• _Exercise instructions_
Return exactly the span of lines in the following data that opens with the line containing "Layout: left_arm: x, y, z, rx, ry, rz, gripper" and closes with the line containing "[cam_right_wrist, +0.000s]". Include nothing else.

• _Raw data_
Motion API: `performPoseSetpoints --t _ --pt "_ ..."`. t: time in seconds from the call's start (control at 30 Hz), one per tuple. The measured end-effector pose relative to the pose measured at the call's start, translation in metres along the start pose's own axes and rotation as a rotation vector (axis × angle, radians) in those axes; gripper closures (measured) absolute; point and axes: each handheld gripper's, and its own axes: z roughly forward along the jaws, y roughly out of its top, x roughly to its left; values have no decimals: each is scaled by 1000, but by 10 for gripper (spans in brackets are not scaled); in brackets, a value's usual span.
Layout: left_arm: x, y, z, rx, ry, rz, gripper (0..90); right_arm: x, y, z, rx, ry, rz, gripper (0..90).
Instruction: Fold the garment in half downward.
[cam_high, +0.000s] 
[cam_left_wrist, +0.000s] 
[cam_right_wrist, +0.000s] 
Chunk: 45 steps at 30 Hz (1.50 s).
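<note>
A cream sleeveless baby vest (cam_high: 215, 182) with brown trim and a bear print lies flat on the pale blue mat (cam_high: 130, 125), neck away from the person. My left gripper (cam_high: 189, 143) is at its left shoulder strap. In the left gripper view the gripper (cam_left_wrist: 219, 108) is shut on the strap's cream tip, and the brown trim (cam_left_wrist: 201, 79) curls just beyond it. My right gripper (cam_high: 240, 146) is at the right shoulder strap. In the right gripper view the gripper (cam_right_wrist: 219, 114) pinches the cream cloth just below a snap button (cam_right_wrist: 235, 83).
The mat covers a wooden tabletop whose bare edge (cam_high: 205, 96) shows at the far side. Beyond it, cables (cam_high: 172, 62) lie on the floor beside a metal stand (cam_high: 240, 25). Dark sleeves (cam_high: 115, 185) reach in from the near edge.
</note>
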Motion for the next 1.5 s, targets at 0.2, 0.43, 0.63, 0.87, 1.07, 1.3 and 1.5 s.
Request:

• _The completed task_
Layout: left_arm: x, y, z, rx, ry, rz, gripper (0..90); right_arm: x, y, z, rx, ry, rz, gripper (0..90).
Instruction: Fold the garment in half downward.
[cam_high, +0.000s] 
[cam_left_wrist, +0.000s] 
[cam_right_wrist, +0.000s] 

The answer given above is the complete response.